Jealousy becomes problematic when it arises in imagined scenarios, which can cause us to make three major “cognitive errors” that lead us to misinterpret the truth.
When jealousy collides, it can be all-consuming, destroying our relationships and causing a lot of emotional distress. We don’t want to be angry with anyone, yet the urge to do so feels uncontrollable. What makes jealousy so powerful?
In this video from the PBS science series Brancroft, creator and host Vanessa Hill explains where jealousy comes from and what we can do to work with this difficult emotion.
Why do I feel so jealous?
Jealousy often arises when we feel a threat to a relationship, says Hill. As children, we envy our siblings when they get our parents’ attention. As adults, we may feel jealous of someone new who takes an interest in our friend or partner.
“It’s a constellation of emotions from fear of loss and anxiety to anger, sadness and humiliation,” Hill says.

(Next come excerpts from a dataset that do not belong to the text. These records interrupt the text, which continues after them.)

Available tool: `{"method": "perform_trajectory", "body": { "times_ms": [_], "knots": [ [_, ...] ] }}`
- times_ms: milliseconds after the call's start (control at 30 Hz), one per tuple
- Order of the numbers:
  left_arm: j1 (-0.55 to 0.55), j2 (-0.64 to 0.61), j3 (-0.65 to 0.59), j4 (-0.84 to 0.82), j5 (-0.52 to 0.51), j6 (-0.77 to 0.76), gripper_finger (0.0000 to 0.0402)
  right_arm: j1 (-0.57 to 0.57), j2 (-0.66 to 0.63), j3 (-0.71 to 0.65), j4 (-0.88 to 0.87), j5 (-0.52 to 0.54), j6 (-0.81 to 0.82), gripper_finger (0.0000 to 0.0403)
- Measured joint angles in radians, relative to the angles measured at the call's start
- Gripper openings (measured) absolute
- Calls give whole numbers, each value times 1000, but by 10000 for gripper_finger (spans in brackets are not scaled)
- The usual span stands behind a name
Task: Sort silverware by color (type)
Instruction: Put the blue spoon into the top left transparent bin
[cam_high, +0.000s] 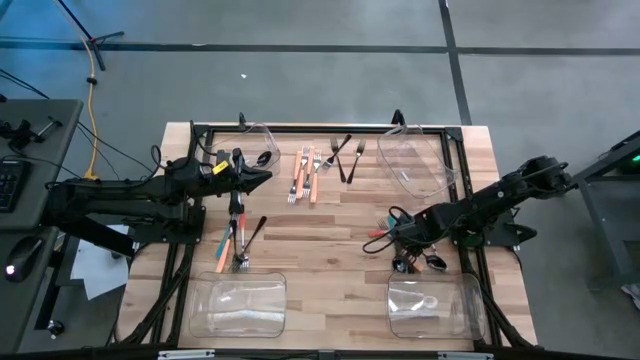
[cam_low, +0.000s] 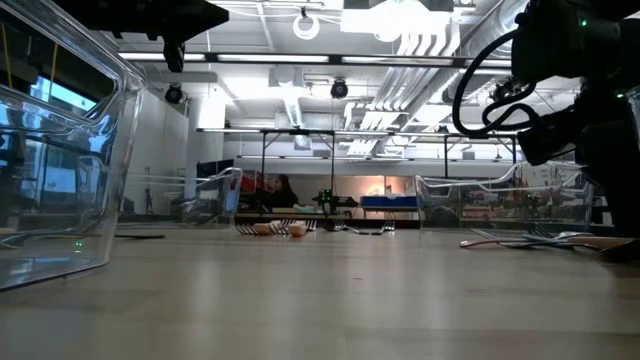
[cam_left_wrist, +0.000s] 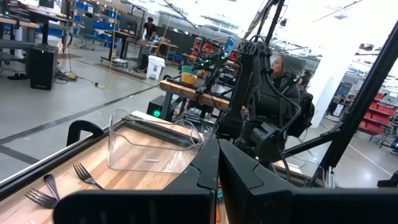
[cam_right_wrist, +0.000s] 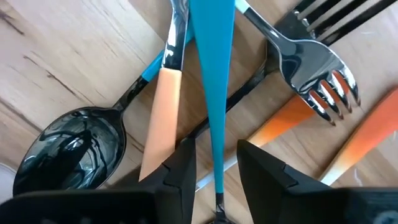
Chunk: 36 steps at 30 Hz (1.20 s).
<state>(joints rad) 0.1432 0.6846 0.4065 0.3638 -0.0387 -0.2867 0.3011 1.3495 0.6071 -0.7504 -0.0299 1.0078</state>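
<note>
On the worktop (cam_high: 330, 225), silverware lies in groups: an orange-handled row (cam_high: 305, 175) near twelve o'clock, another pile at nine. The right pincer (cam_right_wrist: 216, 163) sits low over the four o'clock heap, parted narrowly around a teal handle (cam_right_wrist: 210, 81) running lengthwise between its fingers. The left pincer (cam_left_wrist: 217, 180) hangs closed, empty. No writing is legible.

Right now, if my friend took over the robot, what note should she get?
Right tool: low over the right pile, fingers open around a teal handle, not yet gripped.
Left tool: raised at the table's far left; nothing seen in it.
Orange forks and dark forks lie grouped at the far middle. A mixed pile sits on the left.
Left: sort both piles.
</note>
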Motion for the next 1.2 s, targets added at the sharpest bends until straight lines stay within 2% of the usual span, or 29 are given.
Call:
{"method": "perform_trajectory", "body": {
  "times_ms": [567, 767, 1200],
  "knots": [
    [0, 0, 0, 0, 0, 0, 0, 0, 45, 3, 22, -5, -44, 44],
    [0, 0, 0, 0, -1, 0, 0, 0, 10, -1, 24, -7, -48, 6],
    [0, 0, 0, 1, -8, 1, 0, 0, -103, 1, -49, 0, -59, 2]
  ]
}}
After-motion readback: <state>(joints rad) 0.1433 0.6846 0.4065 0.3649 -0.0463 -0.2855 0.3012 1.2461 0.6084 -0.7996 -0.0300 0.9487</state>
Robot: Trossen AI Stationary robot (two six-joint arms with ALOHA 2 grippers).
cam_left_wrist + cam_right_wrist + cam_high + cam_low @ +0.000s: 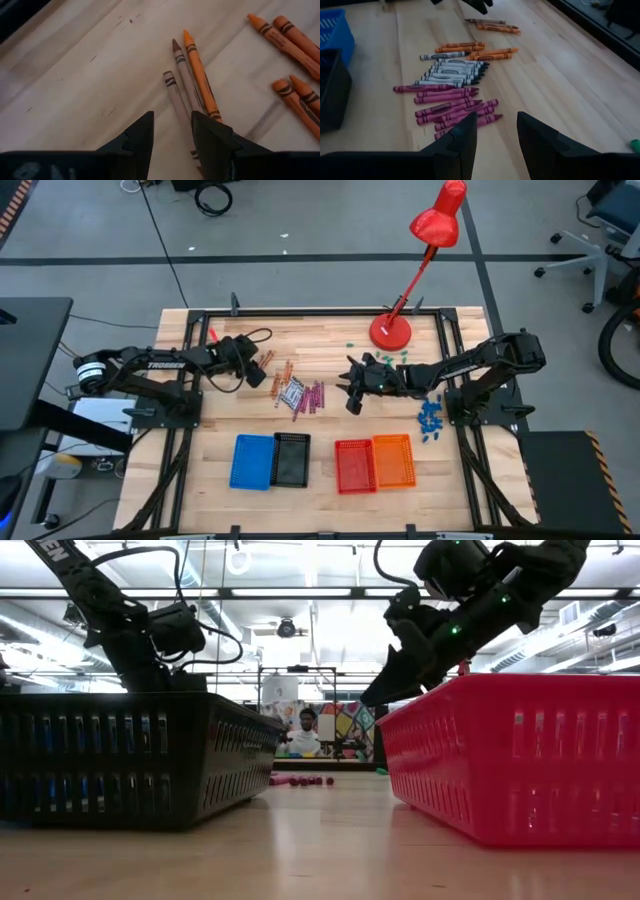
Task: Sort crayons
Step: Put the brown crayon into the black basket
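The crayons (298, 393) are all lying mid-table, the four baskets (322, 462) waiting unfilled, while left gripper (172, 131) and right gripper (496, 131) are hovering slightly parted, holding nothing.

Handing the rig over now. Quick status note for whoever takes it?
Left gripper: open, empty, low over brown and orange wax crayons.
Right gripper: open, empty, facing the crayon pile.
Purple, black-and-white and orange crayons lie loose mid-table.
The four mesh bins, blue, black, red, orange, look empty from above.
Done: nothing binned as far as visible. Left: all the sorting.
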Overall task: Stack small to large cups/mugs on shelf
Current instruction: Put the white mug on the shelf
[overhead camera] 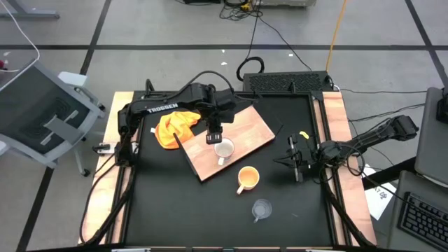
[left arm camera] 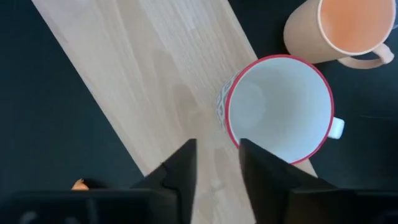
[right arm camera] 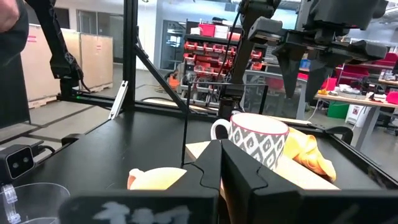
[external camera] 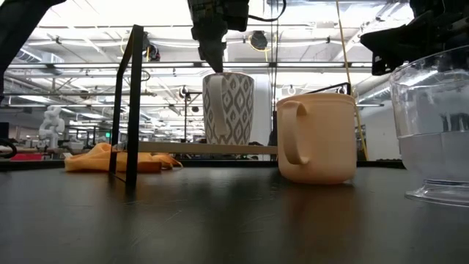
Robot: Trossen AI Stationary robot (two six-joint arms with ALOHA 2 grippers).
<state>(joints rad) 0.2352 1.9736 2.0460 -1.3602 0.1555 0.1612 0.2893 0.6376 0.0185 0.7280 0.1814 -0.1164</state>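
Observation:
A white mug [overhead camera: 224, 149] with a grey pattern and a red rim stands upright on its base on the wooden shelf board [overhead camera: 241, 129], near the board's near edge. My left gripper [left arm camera: 217, 158] is open and hovers just above the mug's rim on its far side, touching nothing; it also shows in the right wrist view [right arm camera: 305, 78]. The yellow-orange mug [overhead camera: 248, 178] stands on the black table just near of the board. The clear glass cup [overhead camera: 262, 209] stands nearer still. My right gripper [overhead camera: 295, 159] is shut and waits at the table's right side.
A yellow-orange cloth [overhead camera: 175, 127] lies at the board's left end. A thin black upright frame [external camera: 134, 103] stands on the table by the cloth. The black table [overhead camera: 182, 210] shows bare at the near left.

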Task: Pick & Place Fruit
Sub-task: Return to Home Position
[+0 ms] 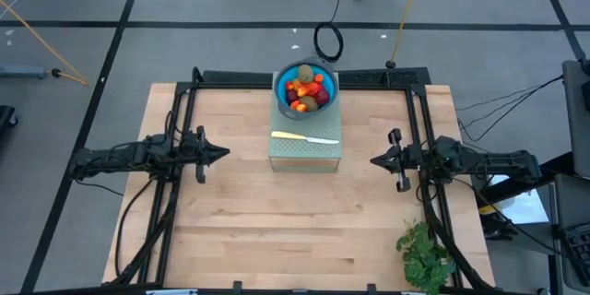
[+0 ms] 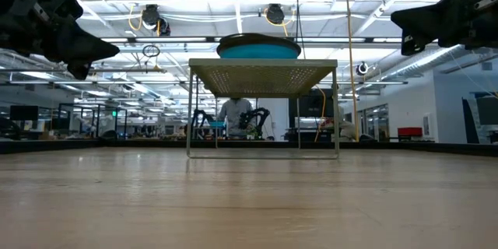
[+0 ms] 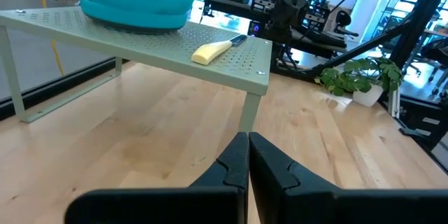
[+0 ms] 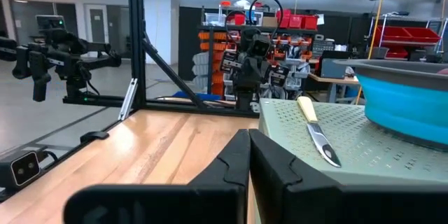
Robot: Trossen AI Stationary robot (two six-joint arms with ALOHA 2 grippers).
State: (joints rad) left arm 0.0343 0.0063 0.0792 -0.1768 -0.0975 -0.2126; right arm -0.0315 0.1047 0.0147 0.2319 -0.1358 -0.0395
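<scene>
Left to right on the top-down shot. Got the left gripper [image 1: 225, 154] out at 9 o'clock of the table [image 1: 277, 230], hanging above the wood, tips pressed flat together, nothing pinched. Same deal on its wrist cam: fingers [image 3: 231, 164] squeezed tight, aimed toward the shelf.

Up at 12 o'clock, found the pale green perforated shelf [image 1: 306, 152] on thin legs. On its far half, spotted the blue strainer bowl [image 1: 279, 90], loaded with the fruit [image 1: 306, 90]: red, orange and a couple of brown-green pieces piled inside. Just in front of the bowl, on the shelf top, got the cream-handled knife [image 1: 304, 136] lying flat, near the bowl but apart from it.

Over at 3 o'clock, got the right gripper [image 1: 373, 159], also raised, also pressed together on nothing, facing the shelf.

Down around 5 o'clock, by the table edge, spotted a green leafy bunch [image 1: 426, 253]. Way back in the low shot, a person [image 2: 233, 113] standing beyond the shelf.
</scene>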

Jealousy can be genetic. A 2013 study reported that a third of jealousy is determined by our genes. But personality factors, such as low self-esteem, can also determine whether we are prone to feelings of jealousy.
“It’s important to understand that jealousy itself is a normal reaction, and we shouldn’t feel ashamed about it. It’s a wake-up call that there’s danger, forcing us to take steps to maintain a valued relationship.”
“It’s important to understand that jealousy itself is a normal reaction, and we shouldn’t feel ashamed about it,” Hill says. “It’s a wake-up call that there is a threat, forcing us to take steps to preserve valued relationships.”
Envy’s mind stuck
Hill says that jealousy becomes problematic when it arises in imagined scenarios, which can cause us to make three major “cognitive errors” that lead us to misinterpret the truth:
- Mind reading: When you care about someone, like a spouse, like being romantically interested in another person for no reason.
- Personalize: When you interpret everything in relation to yourself. For example, you might assume a friend who cancels plans because they’re sick really just doesn’t want to see you.
- Fortune telling: When you predict a person’s future actions, such as assuming that your boss will promote your new coworker over you.
“It’s okay to feel jealous sometimes, but there’s a difference between controlling it and letting it control you,” Hill says.
Eliminate Jealous Emotions: A 3-Step Awareness Practice
Hill says we can avoid cognitive errors by looking at how envy affects our body and mind. Here are three steps you can take the next time you start feeling jealous:
- Look at the body. When the green-eyed monster takes over, how does it make your body feel? Do you have any tightness in your chest? A pressure in your head? Practicing a body scan can help you see where the tension of jealous emotions is in your body – it can be different places for everyone. Hill also recommends writing down your feelings to help you focus and calm down.
- Recognize thought patterns. When you find yourself slipping into mind-reading, personalization, or fortune-telling, press pause. Consider whether or not these thoughts are based in reality. It can help to focus on the positive aspects of your relationship so you can focus on what you value in that person.
- identify The root of your jealousy. If you can, try to understand what you think is really threatening your relationship. Is it because your friend is spending time with this new person — or is it because you’ve been putting in long hours at work and not seeing as much as you’d like?